■ Information provided ■
>>>>>
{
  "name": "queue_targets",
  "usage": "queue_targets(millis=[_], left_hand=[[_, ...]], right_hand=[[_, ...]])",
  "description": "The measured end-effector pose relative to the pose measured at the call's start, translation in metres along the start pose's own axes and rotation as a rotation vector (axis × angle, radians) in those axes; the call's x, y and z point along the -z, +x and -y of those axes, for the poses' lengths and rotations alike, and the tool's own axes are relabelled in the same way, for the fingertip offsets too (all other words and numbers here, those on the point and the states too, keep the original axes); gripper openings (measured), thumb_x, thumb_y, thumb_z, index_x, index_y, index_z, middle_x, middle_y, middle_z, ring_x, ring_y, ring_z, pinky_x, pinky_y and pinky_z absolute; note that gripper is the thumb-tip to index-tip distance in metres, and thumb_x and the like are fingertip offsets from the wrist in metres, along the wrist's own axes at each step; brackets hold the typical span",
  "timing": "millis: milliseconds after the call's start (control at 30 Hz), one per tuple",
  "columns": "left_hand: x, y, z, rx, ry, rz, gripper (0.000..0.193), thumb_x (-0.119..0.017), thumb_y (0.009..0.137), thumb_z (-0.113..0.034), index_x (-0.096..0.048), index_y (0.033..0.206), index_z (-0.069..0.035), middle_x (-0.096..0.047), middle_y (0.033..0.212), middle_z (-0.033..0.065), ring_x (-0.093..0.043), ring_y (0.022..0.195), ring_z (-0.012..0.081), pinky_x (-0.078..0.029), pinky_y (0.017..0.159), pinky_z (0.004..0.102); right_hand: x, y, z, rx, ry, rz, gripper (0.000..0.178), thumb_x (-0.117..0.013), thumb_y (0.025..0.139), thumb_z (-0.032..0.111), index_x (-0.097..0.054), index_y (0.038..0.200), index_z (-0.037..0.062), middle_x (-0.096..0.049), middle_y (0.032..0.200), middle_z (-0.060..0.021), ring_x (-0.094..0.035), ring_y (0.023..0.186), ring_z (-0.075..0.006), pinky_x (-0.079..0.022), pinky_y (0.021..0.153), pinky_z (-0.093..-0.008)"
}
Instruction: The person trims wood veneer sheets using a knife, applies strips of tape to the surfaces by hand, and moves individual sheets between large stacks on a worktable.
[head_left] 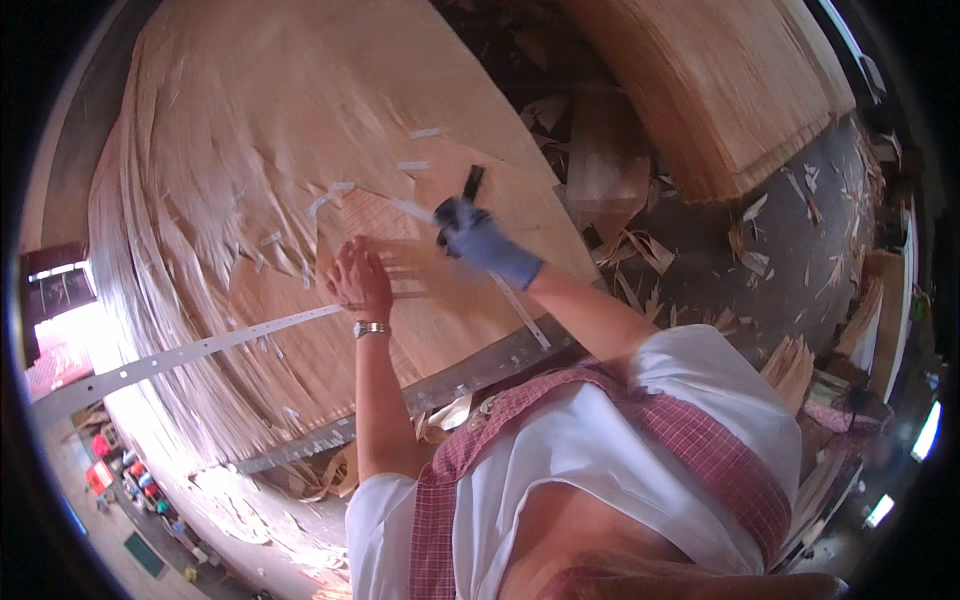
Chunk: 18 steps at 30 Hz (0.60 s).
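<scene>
My left hand (362, 280), bare and wearing a metal-banded watch (372, 328), rests on a sheet of wood veneer (440, 320) with its fingers somewhat spread. A long white perforated tape strip (200, 347) comes in from the far left and ends at or under this hand; which of the two is hidden. In a blue-grey glove, my right hand (485, 245) is closed around a black hand tool (447, 222). Motion blur hides the tool's kind. Short pieces of white tape (413, 165) lie on the veneer beyond both hands, and another strip (525, 315) runs below the right hand.
The veneer stack (300, 80) has rippled, frayed edges on the left. A second veneer stack (710, 90) stands at the far right. Torn veneer scraps (640, 250) litter the dark surface between and beside them. A dark edge bar (470, 375) runs along the near side.
</scene>
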<state>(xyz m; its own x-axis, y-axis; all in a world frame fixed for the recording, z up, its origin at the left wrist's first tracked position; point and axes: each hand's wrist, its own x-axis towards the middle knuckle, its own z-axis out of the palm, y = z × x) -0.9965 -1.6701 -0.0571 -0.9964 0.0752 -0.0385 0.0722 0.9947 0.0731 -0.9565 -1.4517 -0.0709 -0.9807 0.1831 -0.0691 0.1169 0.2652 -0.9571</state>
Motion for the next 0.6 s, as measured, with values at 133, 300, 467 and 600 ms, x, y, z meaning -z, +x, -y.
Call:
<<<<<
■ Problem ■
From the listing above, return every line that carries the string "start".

■ Expected output ■
  "description": "The measured end-effector pose relative to the pose measured at the call's start, translation in metres along the start pose's own axes and rotation as a rotation vector (axis × angle, radians) in those axes; the call's x, y and z point along the -z, +x and -y of those axes, for the poses' lengths and rotations alike, and the tool's own axes are relabelled in the same way, for the fingertip offsets too (all other words and numbers here, those on the point and the states too, keep the original axes); gripper openings (measured), thumb_x, thumb_y, thumb_z, index_x, index_y, index_z, middle_x, middle_y, middle_z, ring_x, ring_y, ring_z, pinky_x, pinky_y and pinky_z absolute; note that gripper is the thumb-tip to index-tip distance in metres, and thumb_x and the like are fingertip offsets from the wrist in metres, along the wrist's own axes at each step; brackets hold the typical span",
  "timing": "millis: milliseconds after the call's start (control at 30 Hz), one per tuple",

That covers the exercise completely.